Educating Families Classically....And Having A Good Bit of Fun
CS Lewis wrote about an overwhelming sense of joy and wonder he experienced as a young boy while gazing at a terrarium, and how that feeling created in him a longing that lasted throughout his lifetime.
For me, it was a fort. It was the summer between 4th and 5th grade, and a bunch of kids at church camp decided we would create the best fort ever made by mankind in the woods behind the tabernacle. We spent hours making bedrooms, a dining area, a bathroom, even porches and paths. We discussed every detail of our survival in the wild. What would we eat? Who would our leader be? For an entire afternoon I was completely swept away into Fort World, in what seemed like a rational new reality without boundaries. I have never forgotten that feeling.
I can still get it every once in awhile, but only when I'm absorbed in a great book. Sometimes at 2am when I can't fight sleep any longer, I'll put a book down, blink my bleary eyes and try to remember who I am in the real world and why there is someone snoring next to me in bed.
Do you remember when your imagination could whisk you away from everything real and concrete?
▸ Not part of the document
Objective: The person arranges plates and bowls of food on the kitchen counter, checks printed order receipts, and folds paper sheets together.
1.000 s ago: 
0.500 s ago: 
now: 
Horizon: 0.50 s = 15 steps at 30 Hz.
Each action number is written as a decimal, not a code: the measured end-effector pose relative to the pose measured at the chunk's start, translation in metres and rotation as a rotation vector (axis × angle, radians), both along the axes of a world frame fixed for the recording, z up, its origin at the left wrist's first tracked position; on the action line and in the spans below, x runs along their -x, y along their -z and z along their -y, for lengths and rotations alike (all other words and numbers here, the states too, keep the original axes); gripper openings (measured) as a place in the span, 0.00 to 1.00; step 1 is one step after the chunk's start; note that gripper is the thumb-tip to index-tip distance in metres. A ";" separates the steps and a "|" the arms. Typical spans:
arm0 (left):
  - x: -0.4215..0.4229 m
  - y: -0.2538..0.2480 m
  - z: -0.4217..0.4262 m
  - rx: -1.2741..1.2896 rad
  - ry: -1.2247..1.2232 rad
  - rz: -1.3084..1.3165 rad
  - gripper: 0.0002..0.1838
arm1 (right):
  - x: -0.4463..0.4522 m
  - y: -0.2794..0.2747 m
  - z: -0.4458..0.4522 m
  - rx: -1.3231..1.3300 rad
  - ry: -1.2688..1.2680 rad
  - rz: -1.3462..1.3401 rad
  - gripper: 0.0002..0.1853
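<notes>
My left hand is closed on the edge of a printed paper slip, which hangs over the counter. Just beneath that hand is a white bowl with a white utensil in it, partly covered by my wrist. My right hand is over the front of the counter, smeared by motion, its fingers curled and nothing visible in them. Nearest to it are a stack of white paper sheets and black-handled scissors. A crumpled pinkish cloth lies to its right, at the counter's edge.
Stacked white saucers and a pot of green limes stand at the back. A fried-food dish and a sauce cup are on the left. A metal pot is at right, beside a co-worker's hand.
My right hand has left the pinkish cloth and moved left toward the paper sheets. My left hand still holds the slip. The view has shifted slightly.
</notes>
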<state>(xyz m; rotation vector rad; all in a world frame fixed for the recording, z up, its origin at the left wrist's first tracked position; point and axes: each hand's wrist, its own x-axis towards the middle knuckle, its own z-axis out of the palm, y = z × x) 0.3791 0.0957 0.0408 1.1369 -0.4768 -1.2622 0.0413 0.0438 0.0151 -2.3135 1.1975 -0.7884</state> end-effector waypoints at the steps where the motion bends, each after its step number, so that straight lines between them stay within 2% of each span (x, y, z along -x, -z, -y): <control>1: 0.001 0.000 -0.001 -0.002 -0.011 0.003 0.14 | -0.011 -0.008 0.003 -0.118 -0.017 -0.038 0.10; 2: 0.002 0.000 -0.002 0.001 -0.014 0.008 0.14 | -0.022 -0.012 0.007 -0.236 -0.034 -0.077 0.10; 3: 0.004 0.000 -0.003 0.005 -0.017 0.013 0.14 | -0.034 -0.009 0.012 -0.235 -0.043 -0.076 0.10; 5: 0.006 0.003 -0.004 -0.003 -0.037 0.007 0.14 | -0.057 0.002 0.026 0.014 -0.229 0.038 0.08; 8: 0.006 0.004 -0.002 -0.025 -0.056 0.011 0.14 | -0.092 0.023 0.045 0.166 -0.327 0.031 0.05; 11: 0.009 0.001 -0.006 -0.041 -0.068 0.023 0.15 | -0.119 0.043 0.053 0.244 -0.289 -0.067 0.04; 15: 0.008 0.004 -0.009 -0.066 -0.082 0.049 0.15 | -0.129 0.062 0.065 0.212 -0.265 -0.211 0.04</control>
Enter the 5th grade Treasure Island treasure hunt, scheduled for this Friday. And a mom who remembers the wonder of Fort World and who is prone to go over the top. Forget following a few hastily scribbled clues around the classroom -- this event needs to sweep my precious 5th grader out of this world. She will be dressed as a pirate; let's throw in gold coins that must be placed in their own special slots, and clues printed in a "piratey" font on parchment paper with ripped edges (aka grocery bags ripped into pieces). Clues that go far beyond, "Go to the water fountain," but instead, "The Kraken would love it here, you might think; But if he's angry you'll end up in the 'drink.'" For just a moment, I want my daughter to forget that she is just a 5th grader in this familiar world -- but a pirate wench searching foreign lands for hidden treasure with her mateys. I want her to be swept away and taste the bug that will forever lure her to well-written fiction.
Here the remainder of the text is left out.